What you will do
Print the listing below once more, unchanged.

Recorded information

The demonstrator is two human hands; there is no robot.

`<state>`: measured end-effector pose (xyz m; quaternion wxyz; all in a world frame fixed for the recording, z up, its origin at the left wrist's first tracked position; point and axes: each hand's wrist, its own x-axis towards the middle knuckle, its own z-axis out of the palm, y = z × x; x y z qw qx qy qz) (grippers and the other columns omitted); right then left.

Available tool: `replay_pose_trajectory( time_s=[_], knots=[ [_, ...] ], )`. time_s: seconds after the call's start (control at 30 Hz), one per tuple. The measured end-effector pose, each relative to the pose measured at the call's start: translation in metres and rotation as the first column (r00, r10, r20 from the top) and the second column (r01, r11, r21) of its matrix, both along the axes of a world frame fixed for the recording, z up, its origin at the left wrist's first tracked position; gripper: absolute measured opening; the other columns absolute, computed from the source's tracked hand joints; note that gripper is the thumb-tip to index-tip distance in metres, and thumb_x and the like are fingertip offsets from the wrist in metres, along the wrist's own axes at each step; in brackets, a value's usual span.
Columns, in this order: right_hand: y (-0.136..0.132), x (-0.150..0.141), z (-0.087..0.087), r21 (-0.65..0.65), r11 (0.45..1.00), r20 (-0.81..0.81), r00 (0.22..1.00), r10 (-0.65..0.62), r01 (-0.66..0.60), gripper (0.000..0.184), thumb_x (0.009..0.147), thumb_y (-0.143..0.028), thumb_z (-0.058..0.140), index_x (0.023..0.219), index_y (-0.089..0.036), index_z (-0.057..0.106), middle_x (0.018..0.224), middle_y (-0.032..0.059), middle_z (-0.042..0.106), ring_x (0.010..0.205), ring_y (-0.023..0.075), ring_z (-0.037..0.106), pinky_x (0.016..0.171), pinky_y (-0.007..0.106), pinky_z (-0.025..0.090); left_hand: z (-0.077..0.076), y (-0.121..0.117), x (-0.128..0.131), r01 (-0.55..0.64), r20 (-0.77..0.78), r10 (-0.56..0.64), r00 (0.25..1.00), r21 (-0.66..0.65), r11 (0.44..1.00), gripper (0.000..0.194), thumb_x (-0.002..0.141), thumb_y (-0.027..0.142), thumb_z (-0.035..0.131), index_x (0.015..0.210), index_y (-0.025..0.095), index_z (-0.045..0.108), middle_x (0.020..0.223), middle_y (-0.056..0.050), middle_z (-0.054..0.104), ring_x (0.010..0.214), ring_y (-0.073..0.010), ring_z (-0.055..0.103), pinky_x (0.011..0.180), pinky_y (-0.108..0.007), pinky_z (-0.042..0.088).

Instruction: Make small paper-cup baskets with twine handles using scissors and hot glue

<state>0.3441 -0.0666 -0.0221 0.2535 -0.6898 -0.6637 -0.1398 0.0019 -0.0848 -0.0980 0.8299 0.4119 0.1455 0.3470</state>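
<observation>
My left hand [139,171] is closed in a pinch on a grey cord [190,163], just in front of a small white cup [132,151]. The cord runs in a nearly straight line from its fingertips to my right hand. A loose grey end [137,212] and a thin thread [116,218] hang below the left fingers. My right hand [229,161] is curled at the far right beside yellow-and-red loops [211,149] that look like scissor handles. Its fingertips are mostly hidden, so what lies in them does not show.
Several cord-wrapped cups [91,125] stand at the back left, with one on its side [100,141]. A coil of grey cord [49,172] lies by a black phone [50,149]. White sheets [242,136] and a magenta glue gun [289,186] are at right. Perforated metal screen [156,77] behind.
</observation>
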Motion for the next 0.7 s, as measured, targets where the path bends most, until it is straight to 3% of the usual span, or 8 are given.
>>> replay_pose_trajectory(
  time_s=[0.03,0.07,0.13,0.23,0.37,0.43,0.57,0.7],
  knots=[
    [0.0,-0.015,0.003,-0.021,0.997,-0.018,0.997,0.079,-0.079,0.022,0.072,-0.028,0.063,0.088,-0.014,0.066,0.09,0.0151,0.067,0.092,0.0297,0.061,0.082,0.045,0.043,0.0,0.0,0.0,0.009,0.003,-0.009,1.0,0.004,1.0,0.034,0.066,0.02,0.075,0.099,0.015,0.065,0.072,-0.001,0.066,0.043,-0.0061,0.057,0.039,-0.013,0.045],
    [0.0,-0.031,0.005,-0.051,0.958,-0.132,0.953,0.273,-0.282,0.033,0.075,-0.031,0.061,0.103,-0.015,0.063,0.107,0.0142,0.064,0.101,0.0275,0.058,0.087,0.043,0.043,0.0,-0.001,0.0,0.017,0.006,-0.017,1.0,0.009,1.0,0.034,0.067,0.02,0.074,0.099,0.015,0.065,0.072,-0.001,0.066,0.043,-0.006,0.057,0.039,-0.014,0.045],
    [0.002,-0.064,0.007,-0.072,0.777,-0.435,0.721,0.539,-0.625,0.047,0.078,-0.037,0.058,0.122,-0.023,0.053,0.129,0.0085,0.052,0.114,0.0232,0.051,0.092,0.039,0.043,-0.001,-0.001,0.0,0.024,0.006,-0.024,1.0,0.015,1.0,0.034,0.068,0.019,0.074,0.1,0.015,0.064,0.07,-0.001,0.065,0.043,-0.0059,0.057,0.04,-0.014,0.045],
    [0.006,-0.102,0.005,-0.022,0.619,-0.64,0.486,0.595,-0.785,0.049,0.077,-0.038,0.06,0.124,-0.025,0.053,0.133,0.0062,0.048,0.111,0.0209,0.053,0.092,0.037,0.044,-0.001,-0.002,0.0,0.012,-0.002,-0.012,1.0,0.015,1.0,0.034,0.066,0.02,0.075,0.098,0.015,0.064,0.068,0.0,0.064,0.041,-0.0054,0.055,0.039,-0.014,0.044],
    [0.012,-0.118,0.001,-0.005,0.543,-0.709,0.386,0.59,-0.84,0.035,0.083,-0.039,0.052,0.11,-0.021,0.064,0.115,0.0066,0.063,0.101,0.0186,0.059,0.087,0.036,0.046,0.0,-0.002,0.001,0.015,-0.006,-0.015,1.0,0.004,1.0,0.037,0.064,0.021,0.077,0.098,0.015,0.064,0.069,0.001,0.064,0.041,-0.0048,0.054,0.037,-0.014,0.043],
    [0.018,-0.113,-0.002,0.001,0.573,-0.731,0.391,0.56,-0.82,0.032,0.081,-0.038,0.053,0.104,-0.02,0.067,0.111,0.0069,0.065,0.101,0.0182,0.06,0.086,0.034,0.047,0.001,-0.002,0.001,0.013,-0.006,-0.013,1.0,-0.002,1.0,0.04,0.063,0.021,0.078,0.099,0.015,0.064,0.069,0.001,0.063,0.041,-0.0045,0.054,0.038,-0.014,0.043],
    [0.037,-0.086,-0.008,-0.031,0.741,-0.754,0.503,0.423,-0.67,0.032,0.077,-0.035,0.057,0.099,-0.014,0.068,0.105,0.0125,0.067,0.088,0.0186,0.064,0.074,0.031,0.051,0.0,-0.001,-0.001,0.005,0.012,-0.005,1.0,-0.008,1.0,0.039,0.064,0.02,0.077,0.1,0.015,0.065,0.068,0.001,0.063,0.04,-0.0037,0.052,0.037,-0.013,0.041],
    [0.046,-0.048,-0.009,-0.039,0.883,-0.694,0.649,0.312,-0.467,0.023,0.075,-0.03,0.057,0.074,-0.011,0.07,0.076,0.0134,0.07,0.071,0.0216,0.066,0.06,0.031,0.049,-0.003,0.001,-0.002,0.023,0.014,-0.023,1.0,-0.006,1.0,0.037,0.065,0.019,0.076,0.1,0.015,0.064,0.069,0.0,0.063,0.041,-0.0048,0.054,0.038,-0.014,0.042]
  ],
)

Written solution
The demonstrator is two human hands; there is no robot.

`<state>`: measured end-effector pose (xyz m; quaternion wxyz; all in a world frame fixed for the recording, z up, its origin at the left wrist's first tracked position; point and axes: each hand's wrist, its own x-axis towards the middle knuckle, its own z-axis out of the palm, y = z × x; x y z qw qx qy qz) (grippers and the other columns omitted); right then left.

Available tool: `replay_pose_trajectory( time_s=[_], knots=[ [_, ...] ], )`. time_s: seconds after the call's start (control at 30 Hz), one per tuple. The measured end-effector pose, each relative to the pose measured at the call's start: translation in metres and rotation as the first column (r00, r10, r20 from the top) and the second column (r01, r11, r21) of its matrix, both along the axes of a world frame fixed for the recording, z up, its origin at the left wrist's first tracked position; gripper: absolute measured opening; the other columns absolute, computed from the source's tracked hand joints; note that gripper is the thumb-tip to index-tip distance in metres, and thumb_x and the like are fingertip offsets from the wrist in metres, along the wrist's own axes at each step; in brackets, a value's usual span.
Columns, in this order: right_hand: y (-0.136..0.132), x (-0.150..0.141), z (-0.087..0.087), r21 (-0.65..0.65), r11 (0.45..1.00), r20 (-0.81..0.81), r00 (0.22..1.00), r10 (-0.65..0.62), r01 (-0.66..0.60), gripper (0.000..0.184), thumb_x (0.009..0.147), thumb_y (-0.143..0.028), thumb_z (-0.058..0.140), index_x (0.023..0.219), index_y (-0.089..0.036), index_z (-0.057..0.106), middle_x (0.018..0.224), middle_y (-0.032..0.059), middle_z (-0.042..0.106), ring_x (0.010..0.205), ring_y (-0.023..0.075), ring_z (-0.037..0.106), pinky_x (0.016..0.171), pinky_y (-0.007..0.106), pinky_z (-0.025..0.090); left_hand: z (-0.077..0.076), y (-0.121..0.117), x (-0.128..0.131), r01 (-0.55..0.64), r20 (-0.77..0.78), r10 (-0.56..0.64), r00 (0.25..1.00), r21 (-0.66..0.65), r11 (0.44..1.00), gripper (0.000..0.194), thumb_x (-0.002..0.141), thumb_y (-0.027..0.142), thumb_z (-0.035..0.131), index_x (0.015..0.210), index_y (-0.025..0.095), index_z (-0.045..0.108), middle_x (0.020..0.223), middle_y (-0.056..0.050), middle_z (-0.054..0.104), ring_x (0.010..0.214), ring_y (-0.073..0.010), ring_z (-0.055..0.103), pinky_x (0.011..0.180), pinky_y (-0.108..0.007), pinky_z (-0.042..0.088).

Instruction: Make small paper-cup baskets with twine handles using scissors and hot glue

<state>0.3441 -0.0666 -0.0221 0.2535 -0.6898 -0.6637 -0.1398 0.0019 -0.0848 -0.0980 0.8299 0.4119 0.1455 0.3470</state>
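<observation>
My left hand [139,171] is closed in a pinch on a grey cord [190,163], just in front of a small white cup [132,151]. The cord runs in a nearly straight line from its fingertips to my right hand. A loose grey end [137,212] and a thin thread [116,218] hang below the left fingers. My right hand [229,161] is curled at the far right beside yellow-and-red loops [211,149] that look like scissor handles. Its fingertips are mostly hidden, so what lies in them does not show.
Several cord-wrapped cups [91,125] stand at the back left, with one on its side [100,141]. A coil of grey cord [49,172] lies by a black phone [50,149]. White sheets [242,136] and a magenta glue gun [289,186] are at right. Perforated metal screen [156,77] behind.
</observation>
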Motion for the next 0.7 s, as measured, targets where the path bends most, until it is straight to 3% of the usual span, or 8 are given.
>>> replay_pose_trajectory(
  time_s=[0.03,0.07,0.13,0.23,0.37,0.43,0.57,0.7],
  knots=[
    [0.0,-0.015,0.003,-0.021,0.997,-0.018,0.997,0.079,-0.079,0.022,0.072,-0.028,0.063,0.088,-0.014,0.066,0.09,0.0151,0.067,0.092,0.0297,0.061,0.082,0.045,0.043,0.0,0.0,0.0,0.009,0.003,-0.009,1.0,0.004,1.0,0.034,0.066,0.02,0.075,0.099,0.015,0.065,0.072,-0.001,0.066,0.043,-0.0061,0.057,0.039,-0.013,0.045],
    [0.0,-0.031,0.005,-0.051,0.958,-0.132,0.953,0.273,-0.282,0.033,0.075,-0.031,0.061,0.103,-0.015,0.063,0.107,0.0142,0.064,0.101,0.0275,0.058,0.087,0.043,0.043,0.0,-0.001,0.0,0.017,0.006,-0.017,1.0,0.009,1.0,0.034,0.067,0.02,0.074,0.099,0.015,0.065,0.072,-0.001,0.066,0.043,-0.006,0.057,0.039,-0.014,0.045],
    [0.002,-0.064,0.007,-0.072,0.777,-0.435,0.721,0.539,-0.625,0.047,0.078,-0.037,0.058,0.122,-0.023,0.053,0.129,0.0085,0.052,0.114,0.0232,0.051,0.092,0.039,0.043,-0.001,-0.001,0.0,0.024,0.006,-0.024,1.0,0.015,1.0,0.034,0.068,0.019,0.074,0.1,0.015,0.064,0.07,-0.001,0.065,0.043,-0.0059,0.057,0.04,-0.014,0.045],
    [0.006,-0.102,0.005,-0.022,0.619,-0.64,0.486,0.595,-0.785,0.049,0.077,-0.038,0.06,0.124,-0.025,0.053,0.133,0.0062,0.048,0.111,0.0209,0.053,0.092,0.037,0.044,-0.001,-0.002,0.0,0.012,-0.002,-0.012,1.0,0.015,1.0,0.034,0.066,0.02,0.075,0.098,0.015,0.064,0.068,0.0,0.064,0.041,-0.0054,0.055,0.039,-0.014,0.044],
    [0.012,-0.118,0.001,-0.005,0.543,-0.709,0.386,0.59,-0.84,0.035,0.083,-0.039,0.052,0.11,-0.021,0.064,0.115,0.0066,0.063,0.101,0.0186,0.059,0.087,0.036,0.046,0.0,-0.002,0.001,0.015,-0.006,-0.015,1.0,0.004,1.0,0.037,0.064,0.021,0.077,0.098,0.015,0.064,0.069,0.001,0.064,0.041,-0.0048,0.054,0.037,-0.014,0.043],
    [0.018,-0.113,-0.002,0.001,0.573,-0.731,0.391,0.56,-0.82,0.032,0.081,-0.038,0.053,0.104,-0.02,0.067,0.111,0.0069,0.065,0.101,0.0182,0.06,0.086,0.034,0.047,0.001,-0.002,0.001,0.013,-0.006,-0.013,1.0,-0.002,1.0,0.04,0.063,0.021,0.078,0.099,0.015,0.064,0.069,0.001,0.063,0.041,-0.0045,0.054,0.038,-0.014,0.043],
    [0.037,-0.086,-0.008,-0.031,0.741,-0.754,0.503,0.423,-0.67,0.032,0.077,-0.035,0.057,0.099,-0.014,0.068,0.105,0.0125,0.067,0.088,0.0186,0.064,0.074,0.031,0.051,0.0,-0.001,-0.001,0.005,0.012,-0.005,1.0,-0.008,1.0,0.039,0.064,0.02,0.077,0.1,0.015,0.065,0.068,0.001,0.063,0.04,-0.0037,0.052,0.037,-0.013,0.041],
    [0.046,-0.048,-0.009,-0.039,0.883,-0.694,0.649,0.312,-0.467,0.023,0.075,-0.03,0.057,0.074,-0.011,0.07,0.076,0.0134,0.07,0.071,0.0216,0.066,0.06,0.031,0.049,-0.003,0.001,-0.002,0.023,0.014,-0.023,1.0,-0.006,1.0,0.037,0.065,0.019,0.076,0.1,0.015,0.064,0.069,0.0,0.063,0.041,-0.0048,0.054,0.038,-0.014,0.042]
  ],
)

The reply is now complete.